Монте довольно быстро понял, в каком заведении он оказался: достаточно было посмотреть на соседа по комнате, голубоглазого и розовощекого малого по имени Селёжа. Одетый к лицу, в розовую пижаму в голубой горох, он непрестанно приплясывал, невнятно бормоча какие-то вирши и потрясая дребезжащим детским бубном. Растоптанные тапки ритмично шлепали.
На самом Монте тоже были тапочки без задников и уютный фланелевый костюм живописной расцветки: нежно-зеленый, в крупную желтую клетку.
Вообще-то ему нравились смелые цветовые сочетания. Помнится, у его подруги в Нью-Йорке было красное белье с синим кружевом, и Монте комплект одобрял, особенно когда его малышка исполняла ритуальный вечерний танец с раздеванием. «Малышка», впрочем, весила почти центнер: Монте всегда нравились крупные дамы, такие, чтобы от шлепка по заду расходились волны по всему телу.
— Оставь покурить! Христос любит тебя! — вкрадчиво шепнул на ухо Монте незаметно подкравшийся Селёжа.
Монте вздрогнул, не расслышав и не поняв.
— Ват?
— Виноват, конечно, виноват, — согласно кивнул сосед, бесцеремонно забирая у Монте окурок и жадно затягиваясь. — Покаяться нужно! — Он назидательно воздел вверх грязный указательный палец.
Монте еще раз вздрогнул, на сей раз от отвращения, и грустно проводил взглядом исчезающий в кулаке Селёжи окурок: курева больше не было, сигаретой Монте угостил юный джентльмен по имени Фил Лимонофф, любезно препроводивший его в психушку. Монте и не знал, что в мафии встречаются русские!
— Аллилуйя! — докурив, ликующе возопил Селёжа, пускаясь в пляс на потертом прикроватном коврике.

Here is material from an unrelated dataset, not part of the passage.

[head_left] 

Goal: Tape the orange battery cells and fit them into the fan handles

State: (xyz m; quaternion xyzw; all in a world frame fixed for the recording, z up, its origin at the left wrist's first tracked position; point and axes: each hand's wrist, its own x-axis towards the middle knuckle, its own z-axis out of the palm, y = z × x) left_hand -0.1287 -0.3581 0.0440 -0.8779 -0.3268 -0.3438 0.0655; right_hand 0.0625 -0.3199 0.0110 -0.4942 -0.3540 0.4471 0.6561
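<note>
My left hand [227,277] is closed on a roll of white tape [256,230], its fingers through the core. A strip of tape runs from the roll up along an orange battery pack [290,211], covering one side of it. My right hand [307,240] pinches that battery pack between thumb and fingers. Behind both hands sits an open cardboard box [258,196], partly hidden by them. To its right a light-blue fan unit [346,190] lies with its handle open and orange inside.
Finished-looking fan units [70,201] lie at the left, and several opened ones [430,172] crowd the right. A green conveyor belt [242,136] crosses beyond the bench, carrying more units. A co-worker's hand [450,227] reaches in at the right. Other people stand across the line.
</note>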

В столбе солнечного света заклубилась пыль, картинка в глазах Монте смазалась. Он прищурился, пытаясь вообразить на месте притопывающего психа свою Катарину. Давай, крошка, давай….
К сожалению, пляшущий сухопарый Селёжа на подругу Монте походил мало. Уокер покачал головой и зажмурился, чтобы не видеть розово-голубого мельтешения перед глазами. Ритмично шаркая подошвами шлепанцев, Селёжа все радостнее и громче распевал псалмы собственного сочинения. Смысла текстов Монте не улавливал, но общий настрой и тяготеющие к ультразвуку взвизги ему решительно не нравились.
Он вышел из палаты и неторопливо пошел по коридору, внимательно осматриваясь по сторонам. Неожиданно из соседнего дверного проема высунулась костлявая рука, делающая жадное хватательное движение. Монте остановился, и рука тут же игриво дернула его за полу пижамной куртки.
— Хай? — неуверенно произнес Монте, взмахом руки приветствуя незнакомого старичка в желтой пижаме.
— Какой тебе «хайль»? — Дедушка мгновенно переменился в лице и стиснул кулаки. — Ах ты, гад! Бей фашиста!
Монте попытался урезонить драчуна, но языковой барьер оказался непреодолим. В ходе бессмысленной дискуссии откуда-то с тылу с криком «За Родину!» набежали еще несколько мужиков, все в пижамах и тапочках. Монте дернулся, на линолеум горохом посыпались пуговицы, кому-то наступили на мозоль, кто-то потерял тапку, чья-то твердая пятка больно стукнула Монте по коленке. Он выругался по- английски, одним могучим движением пловца-олимпийца разгреб нападающих на две кучки, вырвался из окружения и быстро пошел прочь, часто оглядываясь.